The company subsequently launched Barstool Sportsbook, a mobile application for sports betting, in Pennsylvania on September 18, 2020. During its first week of operation, it handled $11 million in wagers. In January 2021, the company announced that the Sportsbook would expand to Michigan. Penn National announced that they would be matching all first-time deposits by donating to the Barstool Fund, raising a total of $4,550,280 for Michigan small businesses.

On July 27, 2021, Barstool Sports became the new title sponsor of the Arizona Bowl and would have exclusive international broadcast rights. The 2021 edition of the game was canceled due to the COVID-19 pandemic, but the game was played in 2022.

Barstool experienced a wave of criticism from its audience in August of 2021, when employee Matthew "Chaps" Cothron used the company's platform to announce he had placed his young daughter on controversial puberty blocking medication

In February 2023, Penn exercised its option to pay $388 million and become the sole owner of Barstool.

=== Repurchase by Dave Portnoy (2023) ===
On August 8, 2023, Dave Portnoy announced that Penn Entertainment had ended its relationship with Barstool Sports and had divested ownership of the company back to him.

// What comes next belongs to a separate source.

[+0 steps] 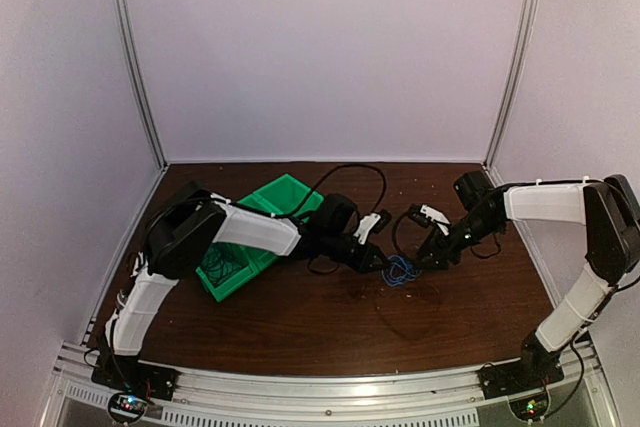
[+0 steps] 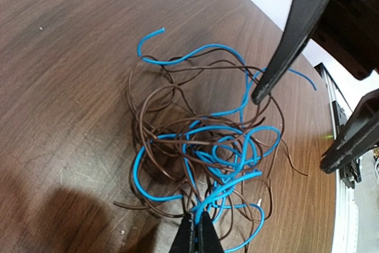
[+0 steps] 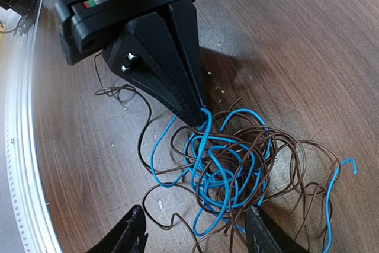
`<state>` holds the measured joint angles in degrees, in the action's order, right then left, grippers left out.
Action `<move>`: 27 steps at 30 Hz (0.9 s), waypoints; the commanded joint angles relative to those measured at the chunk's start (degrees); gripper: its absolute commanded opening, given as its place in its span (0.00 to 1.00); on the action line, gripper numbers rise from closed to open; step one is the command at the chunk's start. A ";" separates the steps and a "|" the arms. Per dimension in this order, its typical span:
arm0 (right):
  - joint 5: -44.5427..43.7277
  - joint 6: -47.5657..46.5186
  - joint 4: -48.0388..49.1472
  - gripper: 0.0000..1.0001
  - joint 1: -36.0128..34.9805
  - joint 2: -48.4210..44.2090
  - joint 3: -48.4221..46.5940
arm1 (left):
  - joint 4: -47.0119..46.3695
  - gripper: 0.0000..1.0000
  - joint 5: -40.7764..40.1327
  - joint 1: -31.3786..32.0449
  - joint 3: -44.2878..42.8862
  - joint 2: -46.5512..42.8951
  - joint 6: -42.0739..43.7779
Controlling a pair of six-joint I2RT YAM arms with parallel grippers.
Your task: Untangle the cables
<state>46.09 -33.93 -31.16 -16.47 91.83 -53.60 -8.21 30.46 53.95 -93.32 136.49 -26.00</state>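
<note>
The cables (image 1: 400, 270) lie as one tangle of bright blue and dark brown wires on the wooden table (image 1: 300, 327). In the left wrist view the cables (image 2: 207, 140) spread out in front of my left gripper (image 2: 198, 217), which is shut on a blue strand at the near edge of the tangle. My right gripper (image 3: 195, 223) stands open, its two fingers on either side of the cables (image 3: 237, 164), low over the table. The left gripper (image 3: 201, 117) shows there as a black wedge whose tip pinches the blue strand. The right gripper's fingers (image 2: 290, 39) reach in from the far side.
A green bin (image 1: 260, 232) sits at the left behind my left arm, with thin wires inside. A loose dark wire (image 3: 112, 90) lies apart near the table's metal edge rail (image 3: 23, 146). Thick black arm cables (image 1: 350, 172) loop over the back of the table.
</note>
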 commanded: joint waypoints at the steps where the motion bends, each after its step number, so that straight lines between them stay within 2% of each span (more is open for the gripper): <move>1: 0.91 1.55 1.14 0.59 0.11 1.70 -1.58 | -2.72 0.00 -0.34 0.01 0.93 -6.91 0.25; 4: 0.27 2.54 1.89 0.58 0.12 3.32 -2.20 | -0.65 0.00 -1.55 0.01 0.56 -10.86 0.47; 8: 0.06 2.48 2.11 0.49 0.42 4.95 -1.51 | 2.28 0.00 -3.00 0.40 -0.41 -16.32 0.23; 14: 1.36 1.77 0.16 0.21 1.30 7.73 -2.55 | 7.02 0.00 -6.83 0.78 -1.67 -23.81 -0.48; 17: 1.58 1.67 -0.07 0.14 1.88 7.82 -2.56 | 7.92 0.00 -10.99 0.77 -1.78 -28.29 0.35; 24: 1.25 1.85 -0.24 0.08 3.39 8.31 -2.56 | 15.70 0.00 -22.20 0.80 -5.76 -37.33 6.79; 27: 0.39 2.23 -0.09 0.07 3.95 8.68 -2.65 | 17.31 0.00 -22.85 0.74 -8.42 -40.38 6.42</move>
<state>46.74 -31.70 -30.65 -13.50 99.68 -54.96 7.16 12.38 54.43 -97.54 100.88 -21.93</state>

Penn had announced a $2 billion agreement with ESPN to rebrand Barstool Sportsbook as ESPN Bet, and the sale was intended to relieve Penn of "non-compete and other restrictive covenants" tied to its ownership of Barstool. Portnoy stated, "The regulated industry is probably not the best place for Barstool Sports and the type of content we make". The agreement stipulates that Penn will receive 50% of the gross proceeds of any future sale of Barstool, but Portnoy stated that he planned to maintain his ownership of the site "till I die".

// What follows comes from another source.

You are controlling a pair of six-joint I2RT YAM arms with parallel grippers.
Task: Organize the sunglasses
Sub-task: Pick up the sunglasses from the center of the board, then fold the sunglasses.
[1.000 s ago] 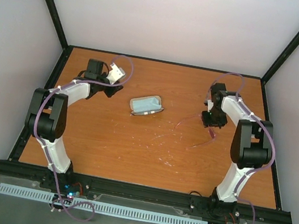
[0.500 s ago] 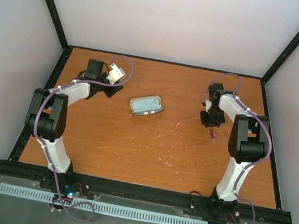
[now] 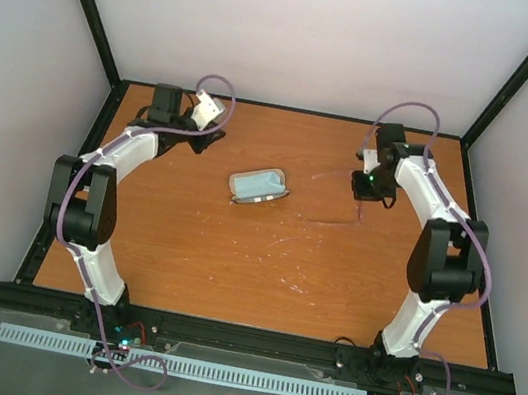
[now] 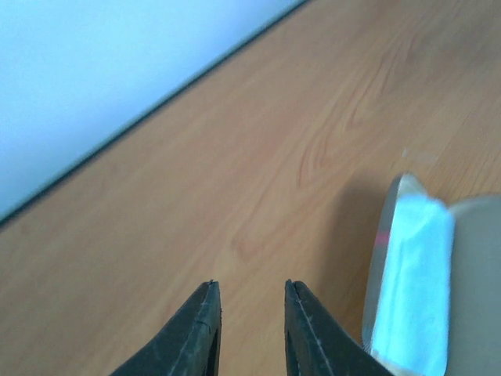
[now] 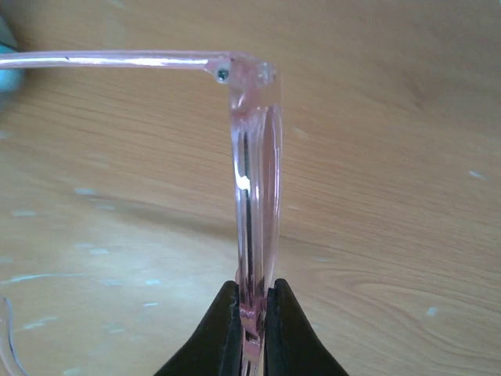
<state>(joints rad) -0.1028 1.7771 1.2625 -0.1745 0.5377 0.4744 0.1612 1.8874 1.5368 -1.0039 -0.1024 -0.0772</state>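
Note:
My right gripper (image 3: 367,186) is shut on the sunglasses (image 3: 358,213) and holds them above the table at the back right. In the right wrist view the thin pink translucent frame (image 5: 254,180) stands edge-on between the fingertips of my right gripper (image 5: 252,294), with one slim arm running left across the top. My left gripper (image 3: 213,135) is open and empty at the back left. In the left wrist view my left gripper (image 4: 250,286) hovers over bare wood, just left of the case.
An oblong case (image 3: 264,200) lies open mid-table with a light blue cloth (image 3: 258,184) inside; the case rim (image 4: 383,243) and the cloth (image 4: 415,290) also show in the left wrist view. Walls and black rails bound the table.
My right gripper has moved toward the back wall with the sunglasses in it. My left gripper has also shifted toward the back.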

On February 11, 2024, Barstool Sports and DraftKings finalized a multi-year sports betting media partnership after the Super Bowl and the termination of Barstool's non-compete with Penn. This deal kicked off with a live-streamed free-throw challenge event featuring Barstool talent, where viewers could win part of a $100,000 prize pool. In January 2024, Barstool Sports announced that they are partnering with Rumble.

Some of Barstool's contributors played a role in spreading false claims about Mary Kate Cornett, a 19-year-old student at the University of Mississippi who was the subject of fake rumors that she slept with her boyfriend's father. While Pat McAfee of ESPN was the primary figure behind spreading the rumors, Barstool's personalities including long time blogger Kevin Clancy also perpetrated the rumors, and Portnoy would later comment that he regrets the role that his company would play in spreading "vicious" rumors. Barstool and Cornett's lawyers are planning to head to mediation.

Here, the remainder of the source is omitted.